Chronic exposure to social chemosensory cues also modulates adult neurogenesis. In one study, adult female CD-1 mice in proestrus were exposed to male-soiled bedding, volatiles derived from male-soiled bedding, or clean bedding daily for 30 consecutive days (Oboti et al., 2009). Exposure to male-soiled bedding led to a significant increase in cell survival in the AOB, but not the MOB, compared to the volatile and clean bedding groups. Sub-chronic exposure to male chemosensory cues also promoted cell proliferation in pregnant mice (Larsen et al., 2008); however, this effect was dependent on the length of exposure. Mated nulliparous female C57BL/6J mice exposed to male chemosensory cues via mesh-housing showed a higher number of BrdU-labeled cells in the SVZ compared to single-housed mated nulliparous females after 7 days, but not 3 or 14 days, of male chemosensory exposure. In addition to the increase in cell proliferation in the SVZ, 7-day chemosignal exposure also increased the number of BrdU-labeled cells and cells expressing a neuronal phenotype (cells double-labeled for BrdU/NeuN or BrdU/Dcx) in the MOB (Larsen et al., 2008). Sub-chronic chemosensory exposure (7 consecutive days of male-soiled bedding exposure) also facilitated DG and SVZ cell proliferation as well as cell survival and neuronal differentiation in the DG and MOB in sexually naïve female mice (Mak et al., 2007). It should be noted that the chemosensory cue induced changes of adult neurogenesis required the MOB, as chemical lesions of the MOB prevented such changes (Mak et al., 2007). Furthermore, the social status of the male from which the chemosensory cues were obtained also played a role in mediating adult neurogenesis in the female mouse brain (Mak et al., 2007). In particular, the number of BrdU-labeled cells was only increased when females were exposed to dominant-male, but not subordinate-male, chemosensory cues, possibly highlighting a link between adult neurogenesis and social behavior.
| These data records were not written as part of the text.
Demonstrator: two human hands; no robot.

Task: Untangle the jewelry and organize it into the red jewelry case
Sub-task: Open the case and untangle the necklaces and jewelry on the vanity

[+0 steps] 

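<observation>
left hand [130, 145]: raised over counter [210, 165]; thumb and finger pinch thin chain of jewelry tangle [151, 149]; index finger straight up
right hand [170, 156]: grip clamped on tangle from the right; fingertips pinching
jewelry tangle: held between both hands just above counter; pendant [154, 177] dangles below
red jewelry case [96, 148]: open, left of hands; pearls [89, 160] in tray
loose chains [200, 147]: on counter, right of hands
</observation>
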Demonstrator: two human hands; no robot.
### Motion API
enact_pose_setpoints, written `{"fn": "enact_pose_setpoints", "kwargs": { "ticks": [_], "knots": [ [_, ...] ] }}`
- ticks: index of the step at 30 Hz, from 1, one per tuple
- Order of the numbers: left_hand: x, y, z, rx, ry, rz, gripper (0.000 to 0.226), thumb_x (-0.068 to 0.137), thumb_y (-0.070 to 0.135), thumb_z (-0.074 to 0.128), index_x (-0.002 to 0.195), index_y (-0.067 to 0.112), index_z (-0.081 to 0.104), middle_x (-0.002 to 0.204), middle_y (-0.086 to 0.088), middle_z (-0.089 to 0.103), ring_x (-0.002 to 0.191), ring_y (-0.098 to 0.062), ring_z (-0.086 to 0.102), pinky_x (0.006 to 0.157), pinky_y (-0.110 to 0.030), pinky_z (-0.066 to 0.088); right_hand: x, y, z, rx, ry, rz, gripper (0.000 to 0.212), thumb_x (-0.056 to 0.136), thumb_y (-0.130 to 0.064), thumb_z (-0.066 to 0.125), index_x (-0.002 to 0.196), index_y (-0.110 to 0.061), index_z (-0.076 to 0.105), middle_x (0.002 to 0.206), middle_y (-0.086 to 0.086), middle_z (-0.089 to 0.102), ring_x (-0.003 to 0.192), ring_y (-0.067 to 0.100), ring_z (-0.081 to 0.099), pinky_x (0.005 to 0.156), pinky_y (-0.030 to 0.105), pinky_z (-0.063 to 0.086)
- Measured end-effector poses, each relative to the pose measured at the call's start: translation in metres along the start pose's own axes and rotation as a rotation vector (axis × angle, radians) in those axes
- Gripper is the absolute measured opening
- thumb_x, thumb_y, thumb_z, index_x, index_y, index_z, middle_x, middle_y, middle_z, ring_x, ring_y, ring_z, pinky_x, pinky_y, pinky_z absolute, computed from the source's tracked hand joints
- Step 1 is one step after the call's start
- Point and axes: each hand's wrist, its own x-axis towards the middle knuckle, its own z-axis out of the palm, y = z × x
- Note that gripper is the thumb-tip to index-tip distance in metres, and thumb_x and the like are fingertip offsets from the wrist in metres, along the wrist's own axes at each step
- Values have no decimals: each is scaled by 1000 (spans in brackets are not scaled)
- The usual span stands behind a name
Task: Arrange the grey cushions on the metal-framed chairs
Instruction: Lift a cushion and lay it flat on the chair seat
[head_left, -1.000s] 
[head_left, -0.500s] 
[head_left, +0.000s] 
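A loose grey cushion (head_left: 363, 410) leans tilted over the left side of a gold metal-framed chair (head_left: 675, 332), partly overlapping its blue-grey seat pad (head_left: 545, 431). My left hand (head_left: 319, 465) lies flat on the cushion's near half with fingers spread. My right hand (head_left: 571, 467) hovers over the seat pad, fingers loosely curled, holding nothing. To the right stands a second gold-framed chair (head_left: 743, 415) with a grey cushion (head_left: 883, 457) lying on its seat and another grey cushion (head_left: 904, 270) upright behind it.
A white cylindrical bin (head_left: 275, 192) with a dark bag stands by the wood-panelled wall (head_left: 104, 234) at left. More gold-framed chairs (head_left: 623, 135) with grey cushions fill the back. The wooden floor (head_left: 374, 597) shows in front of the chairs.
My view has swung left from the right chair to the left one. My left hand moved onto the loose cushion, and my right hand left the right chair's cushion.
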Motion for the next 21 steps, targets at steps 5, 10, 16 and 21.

Together, these data demonstrate that exposure to chemosensory cues facilitates cell proliferation and cell survival in the adult brain in a stimulus-, brain region-, and sex-specific manner. As facilitation of adult neurogenesis was also observed in response to sociosexual interactions, future studies are needed to investigate the function of new neurons, which are generated in response to mating and mating-related interactions.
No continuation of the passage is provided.